After Tuesday’s hearing, one of Kiriakou’s lawyers said he was a whistleblower. Jesselyn Radack, an expert on whistleblower issues with the Government Accountability Project, said it was an outrage that Kiriakou will serve jail time. She was glad, though, that the charges under the Espionage Act — which she characterized as vague and overbroad— were dropped.
She said Kiriakou was motivated to take the plea by the fact that he has five children and wanted to ensure he would be out of prison in time to see them grow up.
She said Kiriakou deserves to be considered a whistleblower because the name he revealed to a journalist was an individual involved in the CIA’s rendition program, which Radack said engaged in torture. More broadly, she said Kiriakou became a strong voice against waterboarding and other torture tactics.

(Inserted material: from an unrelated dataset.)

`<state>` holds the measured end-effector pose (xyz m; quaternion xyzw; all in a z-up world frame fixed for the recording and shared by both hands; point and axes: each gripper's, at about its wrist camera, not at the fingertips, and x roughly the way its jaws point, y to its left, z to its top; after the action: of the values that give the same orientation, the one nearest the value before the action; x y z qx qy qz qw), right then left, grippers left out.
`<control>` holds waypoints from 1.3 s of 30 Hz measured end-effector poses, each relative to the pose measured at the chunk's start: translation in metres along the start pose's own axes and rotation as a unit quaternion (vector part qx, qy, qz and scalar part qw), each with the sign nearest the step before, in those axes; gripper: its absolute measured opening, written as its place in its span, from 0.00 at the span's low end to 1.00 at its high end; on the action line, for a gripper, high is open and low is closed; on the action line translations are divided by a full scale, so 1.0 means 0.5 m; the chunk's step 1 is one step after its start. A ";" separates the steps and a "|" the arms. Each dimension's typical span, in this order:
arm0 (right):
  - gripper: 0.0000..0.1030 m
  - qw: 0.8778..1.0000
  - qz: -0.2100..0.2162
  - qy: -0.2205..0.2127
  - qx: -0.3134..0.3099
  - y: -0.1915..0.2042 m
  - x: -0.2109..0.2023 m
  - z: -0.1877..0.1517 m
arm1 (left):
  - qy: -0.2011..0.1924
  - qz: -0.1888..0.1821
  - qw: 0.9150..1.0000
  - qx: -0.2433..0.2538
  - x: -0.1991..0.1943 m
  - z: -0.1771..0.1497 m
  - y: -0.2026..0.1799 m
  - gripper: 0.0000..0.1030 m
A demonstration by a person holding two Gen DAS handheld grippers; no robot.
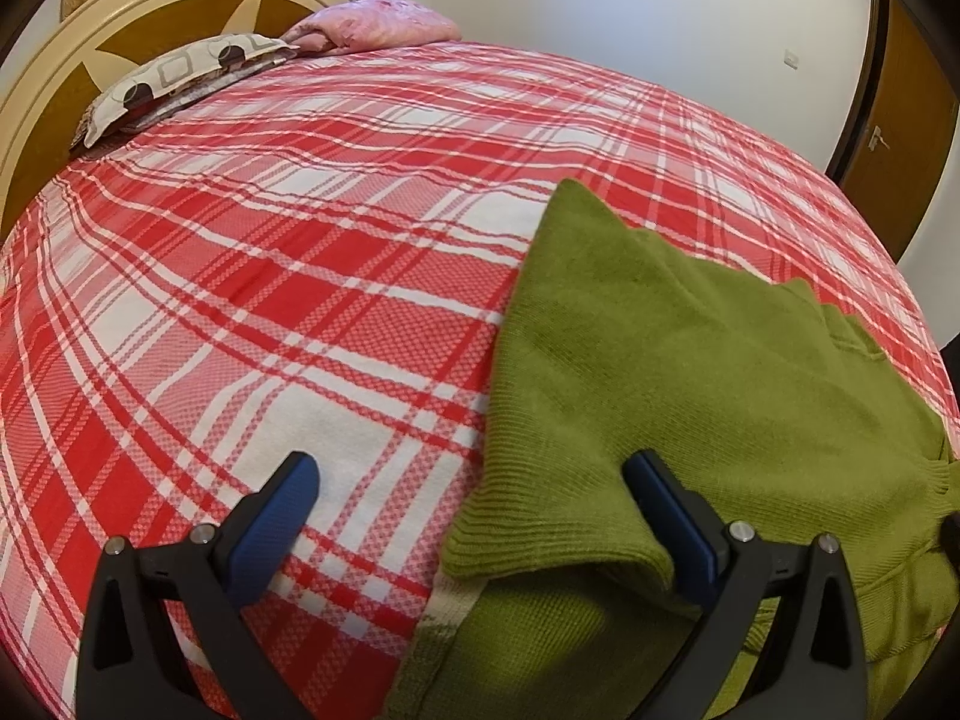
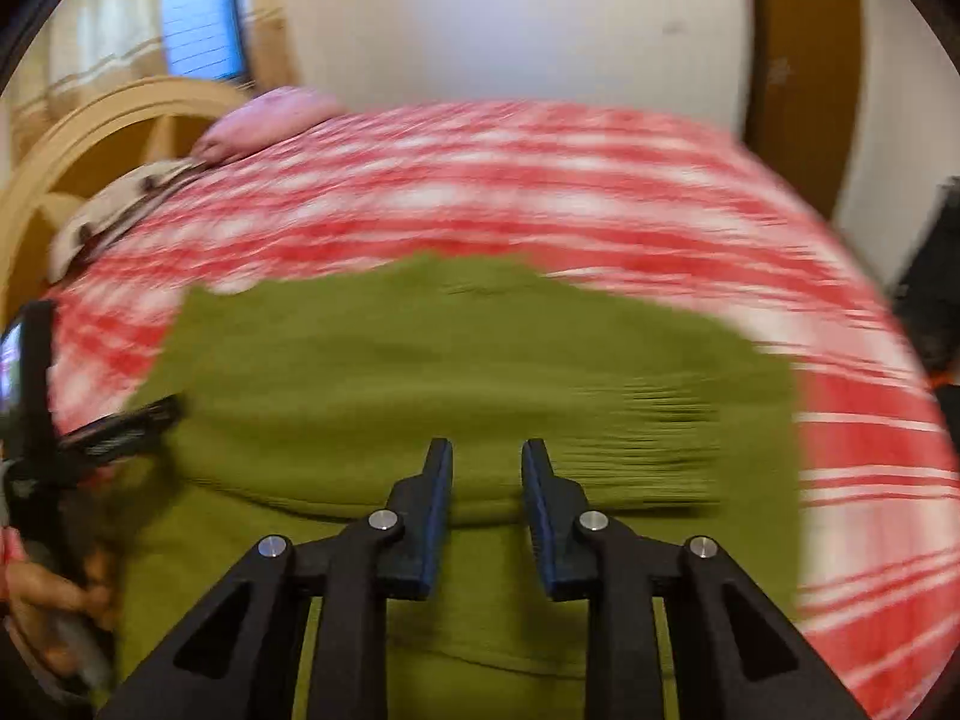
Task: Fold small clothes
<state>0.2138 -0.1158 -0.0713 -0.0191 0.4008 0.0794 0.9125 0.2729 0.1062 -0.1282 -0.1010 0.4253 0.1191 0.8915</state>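
Note:
A green knitted sweater (image 1: pixel 690 372) lies folded over on the red and white plaid bedspread (image 1: pixel 270 270), its ribbed hem near the lower middle of the left wrist view. My left gripper (image 1: pixel 471 468) stands wide open; its right finger (image 1: pixel 666 504) is at the folded sweater edge, its left finger over bare bedspread. In the blurred right wrist view the sweater (image 2: pixel 450 360) fills the middle. My right gripper (image 2: pixel 487 450) hovers over it with a narrow gap between its jaws and nothing clamped. The left gripper (image 2: pixel 120 420) and the hand holding it (image 2: pixel 48 588) show at the left edge.
A patterned pillow (image 1: pixel 174 78) and a pink pillow (image 1: pixel 378 24) lie against the cream and brown headboard (image 1: pixel 90 42) at the far end. A brown door (image 1: pixel 894 120) stands in the white wall on the right. The plaid bedspread (image 2: pixel 870 450) stretches left of and beyond the sweater.

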 end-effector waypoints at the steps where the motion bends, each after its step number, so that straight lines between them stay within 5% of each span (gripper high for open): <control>1: 0.24 1.000 -0.002 0.012 -0.017 0.023 0.024 -0.004 | 0.000 0.002 1.000 0.001 0.000 -0.001 -0.001 1.00; 5: 0.24 0.998 -0.010 0.023 -0.059 0.051 0.046 -0.039 | 0.001 0.001 1.000 0.000 0.001 0.000 0.000 1.00; 10: 0.25 0.998 0.022 0.047 -0.022 -0.008 0.007 -0.076 | 0.001 -0.001 1.000 0.000 0.002 -0.001 0.002 1.00; 15: 0.25 0.998 0.017 0.067 0.010 -0.035 -0.077 -0.115 | 0.011 -0.021 1.000 0.015 -0.007 0.000 0.012 1.00; 18: 0.25 0.999 0.014 0.034 0.027 -0.065 -0.180 -0.158 | 0.013 -0.042 0.998 0.038 -0.045 -0.012 0.046 1.00; 22: 0.25 0.999 -0.011 -0.011 0.052 -0.111 -0.318 -0.222 | 0.015 -0.079 0.995 0.062 -0.111 -0.057 0.115 1.00; 25: 0.35 0.996 -0.033 -0.029 0.079 -0.151 -0.415 -0.283 | -0.003 -0.085 0.992 0.097 -0.163 -0.099 0.165 1.00; 30: 0.52 0.994 -0.045 -0.010 0.101 -0.207 -0.524 -0.390 | -0.017 -0.086 0.985 0.148 -0.233 -0.181 0.244 1.00; 35: 0.52 0.990 0.003 -0.009 0.143 -0.214 -0.563 -0.489 | 0.013 -0.153 0.973 0.172 -0.281 -0.259 0.274 1.00; 39: 0.52 0.990 0.039 0.037 0.128 -0.168 -0.512 -0.526 | 0.019 -0.201 0.960 0.194 -0.319 -0.319 0.257 1.00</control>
<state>-0.1350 -0.2579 -0.0641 0.1101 0.4418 0.0619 0.8882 0.0200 0.1631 -0.1120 -0.0122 0.4279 -0.1494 0.8913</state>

Prosecutors dispute the notion that Kiriakou was any kind of whistleblower. In court papers, they said the investigation of Kiriakou began in 2009 when authorities became alarmed after discovering that detainees at Guantanamo Bay possessed photographs of CIA and FBI personnel who had interrogated them. The investigation eventually led back to Kiriakou, according to a government affidavit.
The papers indicated prosecutors believed Kiriakou leaked the name to a journalist, who subsequently disclosed it to an investigator working for the lawyer of a Guantanamo detainee.